# [DIRECTIONS]
Print the listing below again, exactly. Skip the pictures.

# [DATASET EXCERPT]
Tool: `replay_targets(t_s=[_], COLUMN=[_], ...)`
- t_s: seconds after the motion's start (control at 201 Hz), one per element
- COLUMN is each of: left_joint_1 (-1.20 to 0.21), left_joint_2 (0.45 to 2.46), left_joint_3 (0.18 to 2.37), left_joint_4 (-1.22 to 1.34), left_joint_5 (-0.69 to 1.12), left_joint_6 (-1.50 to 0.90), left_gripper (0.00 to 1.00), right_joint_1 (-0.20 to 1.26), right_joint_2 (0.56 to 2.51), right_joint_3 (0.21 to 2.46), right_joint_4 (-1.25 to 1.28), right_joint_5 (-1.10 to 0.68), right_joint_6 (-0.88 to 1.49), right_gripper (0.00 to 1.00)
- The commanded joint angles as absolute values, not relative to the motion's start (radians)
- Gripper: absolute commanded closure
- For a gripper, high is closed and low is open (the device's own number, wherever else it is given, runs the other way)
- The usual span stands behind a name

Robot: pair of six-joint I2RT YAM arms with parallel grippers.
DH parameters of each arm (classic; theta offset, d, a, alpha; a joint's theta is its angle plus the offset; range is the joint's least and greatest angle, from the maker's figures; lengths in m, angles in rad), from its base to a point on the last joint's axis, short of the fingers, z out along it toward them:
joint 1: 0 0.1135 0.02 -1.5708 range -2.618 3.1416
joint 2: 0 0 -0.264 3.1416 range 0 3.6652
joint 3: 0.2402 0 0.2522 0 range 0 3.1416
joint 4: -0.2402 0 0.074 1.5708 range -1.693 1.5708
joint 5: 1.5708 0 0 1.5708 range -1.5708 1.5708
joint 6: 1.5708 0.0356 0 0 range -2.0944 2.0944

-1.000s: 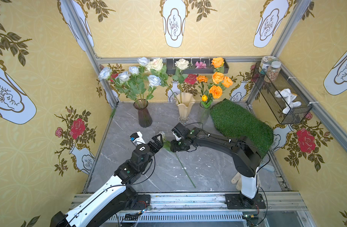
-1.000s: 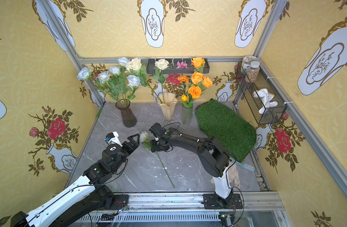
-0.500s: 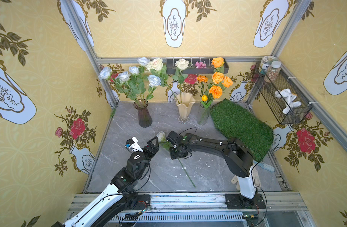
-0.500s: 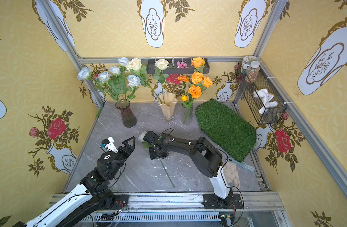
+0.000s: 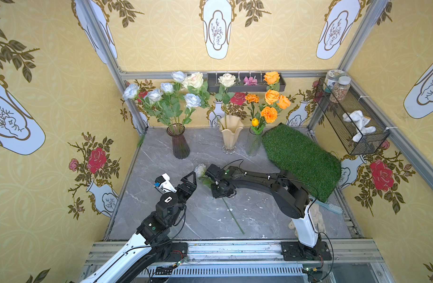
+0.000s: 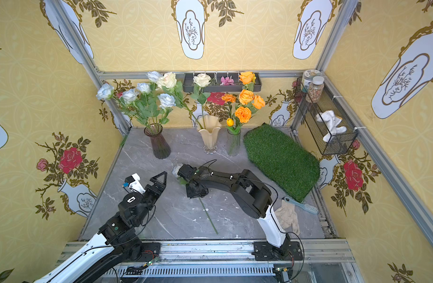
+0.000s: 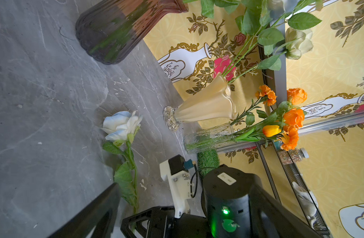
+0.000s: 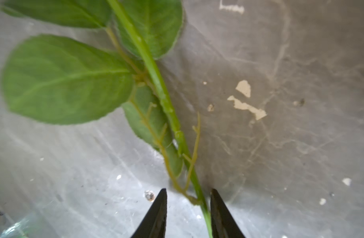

# [YOUR SOLUTION]
Tool: `replay_targets(t_s=[_], COLUMN=[_], ...)`
- t_s: seconds after the motion's start (control at 201 Hz), one per element
- COLUMN is each of: left_joint_1 (-1.20 to 0.21), left_joint_2 (0.45 to 2.46), left_joint_3 (0.18 to 2.37), left_joint_4 (-1.22 to 1.34), left_joint_5 (-0.69 to 1.12), left_joint_6 (-1.50 to 0.90), left_gripper (0.00 to 1.00), right_joint_1 (-0.20 to 1.26), right_joint_2 (0.56 to 2.51), right_joint_3 (0.21 to 2.46), right_joint_4 (-1.25 to 1.28), right_joint_5 (-1.10 to 0.68), right_joint_6 (-0.88 to 1.49), right_gripper (0.00 to 1.00)
- The commanded joint angles as absolute values, not relative to the motion's start (radians)
- Gripper: absolute commanded closure
- For a gripper, high is closed and low is open (the device's own number, wherever else it is given, runs the other way)
- The usual span stands behind a name

Robot: pair of six-joint I2RT YAM arms with parallel grippers.
DH parameters of each arm (classic; theta offset, d, a, alpha; a joint's theta is its angle plus the offset; range is the joint's least and greatest angle, from the maker's figures; lengths in m, angles in rad), from its base to a point on the last joint's axis, short of the fingers, z out along it toward them:
joint 1: 0 0.1135 0.02 -1.5708 range -2.618 3.1416
joint 2: 0 0 -0.264 3.1416 range 0 3.6652
joint 3: 0.2402 0 0.2522 0 range 0 3.1416
joint 4: -0.2402 0 0.074 1.5708 range -1.693 1.5708
joint 5: 1.5708 0 0 1.5708 range -1.5708 1.5708
joint 6: 1.5708 0.0356 0 0 range -2.0944 2.0944

-1.000s: 
-1.000s: 
-0.500s: 
-0.500s: 
+0.000s: 
+0.000s: 
+0.000s: 
+0.000s: 

Exercise complete, with nothing further to add.